OEP adjustment is also known as code-caving. This is where a section is extended and the entry point is redirected to the new area. A small run-once decoding section is then applied to memory. Execution is then directed back to the expected start of execution. This is relatively easy to implement and requires use of some PE editing tools or a decent amount of technical prowess. The redirection is accomplished with a hard-coded jump. It can be relative or absolute depending on whether the binary is allowed to be rebased.
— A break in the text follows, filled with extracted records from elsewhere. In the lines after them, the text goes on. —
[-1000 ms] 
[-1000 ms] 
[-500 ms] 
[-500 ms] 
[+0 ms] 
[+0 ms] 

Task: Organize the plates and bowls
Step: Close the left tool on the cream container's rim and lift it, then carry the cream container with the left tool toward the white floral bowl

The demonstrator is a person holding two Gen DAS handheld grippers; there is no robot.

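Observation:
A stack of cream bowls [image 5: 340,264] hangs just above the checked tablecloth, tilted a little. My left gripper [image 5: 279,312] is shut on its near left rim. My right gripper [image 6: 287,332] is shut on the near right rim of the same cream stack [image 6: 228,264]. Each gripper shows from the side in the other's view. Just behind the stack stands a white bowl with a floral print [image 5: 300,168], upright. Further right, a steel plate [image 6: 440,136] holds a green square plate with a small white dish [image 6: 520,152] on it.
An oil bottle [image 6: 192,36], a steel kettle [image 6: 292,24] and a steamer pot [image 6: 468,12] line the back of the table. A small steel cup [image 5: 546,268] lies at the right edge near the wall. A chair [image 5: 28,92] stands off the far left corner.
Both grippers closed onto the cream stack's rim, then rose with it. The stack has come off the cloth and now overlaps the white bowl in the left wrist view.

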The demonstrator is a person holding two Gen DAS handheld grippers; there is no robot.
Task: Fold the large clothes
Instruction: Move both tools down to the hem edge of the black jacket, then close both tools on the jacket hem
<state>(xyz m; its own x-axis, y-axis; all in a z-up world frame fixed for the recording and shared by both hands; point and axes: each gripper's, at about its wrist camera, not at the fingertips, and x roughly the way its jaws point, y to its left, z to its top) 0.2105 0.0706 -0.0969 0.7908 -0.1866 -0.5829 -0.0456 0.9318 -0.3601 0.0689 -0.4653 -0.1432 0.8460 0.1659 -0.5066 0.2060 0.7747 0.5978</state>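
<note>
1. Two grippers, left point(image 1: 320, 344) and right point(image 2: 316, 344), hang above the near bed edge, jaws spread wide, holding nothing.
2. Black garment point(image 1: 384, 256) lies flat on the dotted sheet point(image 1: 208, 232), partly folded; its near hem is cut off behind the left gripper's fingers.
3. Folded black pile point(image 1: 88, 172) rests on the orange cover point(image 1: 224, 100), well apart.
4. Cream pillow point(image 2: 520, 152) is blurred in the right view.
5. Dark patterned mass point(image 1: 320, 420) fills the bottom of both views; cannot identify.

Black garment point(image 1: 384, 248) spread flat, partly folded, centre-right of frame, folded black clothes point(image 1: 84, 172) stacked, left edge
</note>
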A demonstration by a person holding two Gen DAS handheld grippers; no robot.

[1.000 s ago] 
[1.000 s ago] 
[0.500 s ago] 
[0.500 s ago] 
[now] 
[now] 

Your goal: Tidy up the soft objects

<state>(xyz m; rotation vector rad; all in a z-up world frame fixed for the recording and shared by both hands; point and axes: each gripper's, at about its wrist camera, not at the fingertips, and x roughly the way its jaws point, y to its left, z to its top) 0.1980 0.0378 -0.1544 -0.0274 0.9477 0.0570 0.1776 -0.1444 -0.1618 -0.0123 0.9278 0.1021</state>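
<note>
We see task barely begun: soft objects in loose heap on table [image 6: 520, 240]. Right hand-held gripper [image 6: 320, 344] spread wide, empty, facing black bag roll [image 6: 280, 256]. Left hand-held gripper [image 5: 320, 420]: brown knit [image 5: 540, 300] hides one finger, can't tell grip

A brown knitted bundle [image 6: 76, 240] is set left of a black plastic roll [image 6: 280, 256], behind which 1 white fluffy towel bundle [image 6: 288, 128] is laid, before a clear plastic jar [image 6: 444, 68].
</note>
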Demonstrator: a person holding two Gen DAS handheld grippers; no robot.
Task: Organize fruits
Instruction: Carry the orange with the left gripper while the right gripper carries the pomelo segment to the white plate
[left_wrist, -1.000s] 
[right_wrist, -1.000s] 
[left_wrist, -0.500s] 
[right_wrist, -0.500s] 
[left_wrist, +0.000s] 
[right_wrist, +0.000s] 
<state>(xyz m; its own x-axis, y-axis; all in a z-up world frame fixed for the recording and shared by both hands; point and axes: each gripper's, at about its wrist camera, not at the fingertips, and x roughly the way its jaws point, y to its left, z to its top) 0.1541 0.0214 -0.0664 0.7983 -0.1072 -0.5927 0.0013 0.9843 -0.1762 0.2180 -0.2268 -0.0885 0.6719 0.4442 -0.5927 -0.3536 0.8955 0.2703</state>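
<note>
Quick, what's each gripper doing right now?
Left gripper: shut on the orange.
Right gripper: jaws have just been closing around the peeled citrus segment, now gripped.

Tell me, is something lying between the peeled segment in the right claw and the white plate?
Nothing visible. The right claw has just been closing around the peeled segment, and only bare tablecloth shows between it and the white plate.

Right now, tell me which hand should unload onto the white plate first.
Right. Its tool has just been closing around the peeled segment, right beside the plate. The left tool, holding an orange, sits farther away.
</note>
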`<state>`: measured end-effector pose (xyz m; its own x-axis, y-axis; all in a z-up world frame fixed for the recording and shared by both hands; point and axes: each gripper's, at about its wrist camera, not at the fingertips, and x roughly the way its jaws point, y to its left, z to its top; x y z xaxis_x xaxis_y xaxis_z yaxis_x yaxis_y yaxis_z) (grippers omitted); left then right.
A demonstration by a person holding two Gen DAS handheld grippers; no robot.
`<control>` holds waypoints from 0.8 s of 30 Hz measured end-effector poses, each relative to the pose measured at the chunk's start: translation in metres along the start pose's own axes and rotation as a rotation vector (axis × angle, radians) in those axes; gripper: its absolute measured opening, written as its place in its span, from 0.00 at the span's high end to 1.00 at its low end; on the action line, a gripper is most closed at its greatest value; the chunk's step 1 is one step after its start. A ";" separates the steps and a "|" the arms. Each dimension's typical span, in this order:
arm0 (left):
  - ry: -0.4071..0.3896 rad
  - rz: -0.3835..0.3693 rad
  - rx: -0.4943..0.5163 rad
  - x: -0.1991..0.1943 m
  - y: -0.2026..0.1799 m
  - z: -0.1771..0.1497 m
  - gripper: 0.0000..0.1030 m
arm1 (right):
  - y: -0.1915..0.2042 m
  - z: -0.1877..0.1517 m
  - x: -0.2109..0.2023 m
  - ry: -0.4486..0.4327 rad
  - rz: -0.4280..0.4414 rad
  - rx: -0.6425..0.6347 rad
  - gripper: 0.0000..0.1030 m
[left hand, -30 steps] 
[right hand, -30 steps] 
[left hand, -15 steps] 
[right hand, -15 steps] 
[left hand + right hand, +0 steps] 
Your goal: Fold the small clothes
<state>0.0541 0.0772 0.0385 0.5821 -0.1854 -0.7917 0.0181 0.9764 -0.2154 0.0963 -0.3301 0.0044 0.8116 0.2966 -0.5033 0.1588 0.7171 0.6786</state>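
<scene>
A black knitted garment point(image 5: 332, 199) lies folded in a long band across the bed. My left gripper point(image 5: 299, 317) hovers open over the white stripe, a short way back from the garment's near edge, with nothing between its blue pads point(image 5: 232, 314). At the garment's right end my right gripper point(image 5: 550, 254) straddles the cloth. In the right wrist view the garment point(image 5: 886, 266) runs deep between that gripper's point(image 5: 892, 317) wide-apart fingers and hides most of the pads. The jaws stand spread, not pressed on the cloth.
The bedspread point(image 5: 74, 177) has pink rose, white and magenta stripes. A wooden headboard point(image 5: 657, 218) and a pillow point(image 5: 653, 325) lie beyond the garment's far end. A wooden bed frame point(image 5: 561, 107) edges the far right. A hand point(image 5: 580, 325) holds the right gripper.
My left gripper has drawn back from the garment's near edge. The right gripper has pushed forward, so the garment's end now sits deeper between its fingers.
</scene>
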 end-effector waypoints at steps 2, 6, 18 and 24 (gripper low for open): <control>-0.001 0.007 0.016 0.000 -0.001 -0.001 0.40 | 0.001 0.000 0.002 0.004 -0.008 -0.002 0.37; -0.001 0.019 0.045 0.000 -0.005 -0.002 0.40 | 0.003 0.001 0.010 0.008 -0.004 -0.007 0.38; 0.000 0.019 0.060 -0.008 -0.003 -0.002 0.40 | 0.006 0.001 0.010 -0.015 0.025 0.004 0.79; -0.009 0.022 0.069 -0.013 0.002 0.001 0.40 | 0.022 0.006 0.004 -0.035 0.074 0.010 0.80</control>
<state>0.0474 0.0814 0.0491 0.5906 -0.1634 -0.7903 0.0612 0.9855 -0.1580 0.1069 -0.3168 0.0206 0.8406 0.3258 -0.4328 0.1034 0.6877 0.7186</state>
EXE loaders add a level of complexity. They obfuscate imports and typically add sections. One OSS packer that uses this methodology is UPX. It compresses the binary with zlib and handles the PE loading that the operating system normally would. This makes some identification more difficult. The first part is getting the binary into memory. The second part is then parsing the import table and handling loading of libraries. The third part is finding the expected OEP from the PE header and steering execution there.

A third possibility if you use DLLs as payloads is to encrypt the whole DLL. Then you compile as a resource, get the address and length of the resource, map it into memory, decrypt, and reflective injection takes over. This seems like a pretty simple option as well.

The last option is to place encoding and decoding sections internal to functions. This is a lot more complicated to set up. It also requires access to source or detours-like functionality and some carefully designed code. One of the bonuses, however, is that code constantly changes in memory…if you’re doing C wrapping and not just simple shell-code obfuscation that is. Something I’m working on is using a detours-like functionality to re-write functions during execution. It’s a lot harder to control, which is probably why it isn’t used as much. Let’s get started in examining some samples.

OEP adjustment was covered in a flash-talk titled “I Piss on Your AV” with Matti Aharoni of Offensive Security. It was a relatively straight-forward example. UPX tutorials are all over the place. I was turned on to the third possibility by a friend of mine from Europe. I haven’t seen a lot of tutorials floating about on it, so let’s get started with that.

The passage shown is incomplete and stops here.